Work to complete: In the listing below, find the line with "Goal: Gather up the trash" and copy every line from there up to and including the line with "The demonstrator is", exactly and without pictures.
==================================================
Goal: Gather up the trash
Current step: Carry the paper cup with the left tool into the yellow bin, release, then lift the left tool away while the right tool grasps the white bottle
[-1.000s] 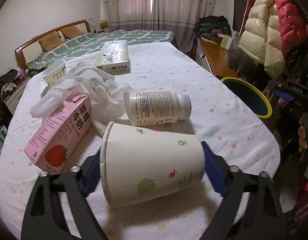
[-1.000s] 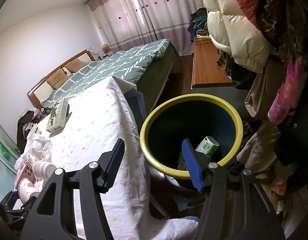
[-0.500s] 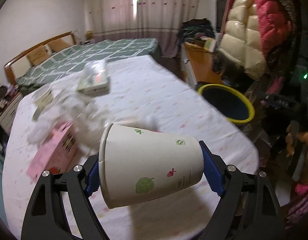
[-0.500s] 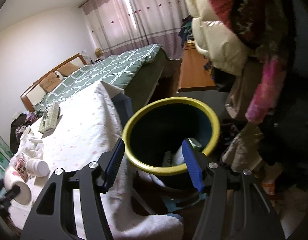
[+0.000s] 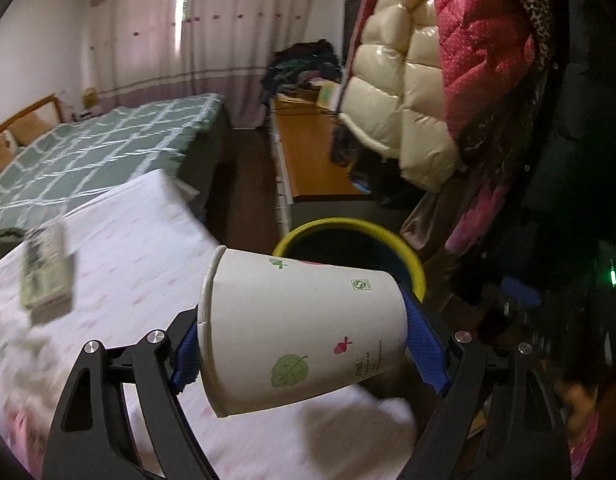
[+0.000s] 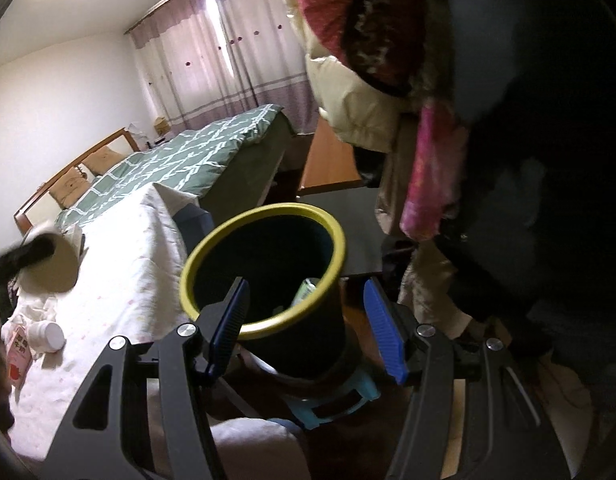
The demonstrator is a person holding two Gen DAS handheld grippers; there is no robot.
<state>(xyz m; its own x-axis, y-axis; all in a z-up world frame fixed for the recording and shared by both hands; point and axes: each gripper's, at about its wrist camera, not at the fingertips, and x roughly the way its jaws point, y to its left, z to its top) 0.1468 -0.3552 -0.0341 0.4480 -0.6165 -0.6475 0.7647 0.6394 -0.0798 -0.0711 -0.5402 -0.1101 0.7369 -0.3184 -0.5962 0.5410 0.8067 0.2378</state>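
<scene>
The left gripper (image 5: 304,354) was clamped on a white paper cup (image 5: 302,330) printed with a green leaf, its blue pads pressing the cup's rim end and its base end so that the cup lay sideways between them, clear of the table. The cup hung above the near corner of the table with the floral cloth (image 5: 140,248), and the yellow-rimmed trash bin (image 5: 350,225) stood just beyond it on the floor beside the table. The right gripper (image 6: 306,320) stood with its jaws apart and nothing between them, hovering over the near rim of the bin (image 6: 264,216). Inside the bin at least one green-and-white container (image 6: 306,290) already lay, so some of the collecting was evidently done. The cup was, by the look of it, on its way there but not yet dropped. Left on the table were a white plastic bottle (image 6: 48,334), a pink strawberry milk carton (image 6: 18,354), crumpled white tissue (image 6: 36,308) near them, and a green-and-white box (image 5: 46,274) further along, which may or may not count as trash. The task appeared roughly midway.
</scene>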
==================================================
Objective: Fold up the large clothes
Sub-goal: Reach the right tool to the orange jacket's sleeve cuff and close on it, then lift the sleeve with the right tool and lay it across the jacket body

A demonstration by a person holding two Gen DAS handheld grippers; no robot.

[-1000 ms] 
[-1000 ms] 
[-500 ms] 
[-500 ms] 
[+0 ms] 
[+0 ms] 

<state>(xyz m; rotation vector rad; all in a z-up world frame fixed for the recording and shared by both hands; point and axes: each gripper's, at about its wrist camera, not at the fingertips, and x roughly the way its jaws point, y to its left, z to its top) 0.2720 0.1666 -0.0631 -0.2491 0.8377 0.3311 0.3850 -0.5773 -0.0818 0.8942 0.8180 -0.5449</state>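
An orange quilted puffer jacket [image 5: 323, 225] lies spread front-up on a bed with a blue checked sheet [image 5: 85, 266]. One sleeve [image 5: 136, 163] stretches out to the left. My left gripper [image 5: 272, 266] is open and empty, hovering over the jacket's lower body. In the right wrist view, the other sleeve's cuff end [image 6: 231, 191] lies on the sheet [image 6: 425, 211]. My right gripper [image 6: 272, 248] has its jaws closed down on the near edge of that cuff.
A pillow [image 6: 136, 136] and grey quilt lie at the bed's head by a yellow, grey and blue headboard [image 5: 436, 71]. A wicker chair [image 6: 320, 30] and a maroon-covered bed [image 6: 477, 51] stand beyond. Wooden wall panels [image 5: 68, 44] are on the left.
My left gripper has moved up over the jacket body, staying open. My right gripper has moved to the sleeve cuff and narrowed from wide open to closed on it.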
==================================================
Exercise response:
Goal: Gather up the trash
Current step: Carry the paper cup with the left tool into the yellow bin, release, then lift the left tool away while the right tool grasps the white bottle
[-1.000s] 
[-1.000s] 
[-0.500s] 
[-0.500s] 
[+0.000s] 
[+0.000s] 
The demonstrator is a person holding two Gen DAS handheld grippers; there is no robot.

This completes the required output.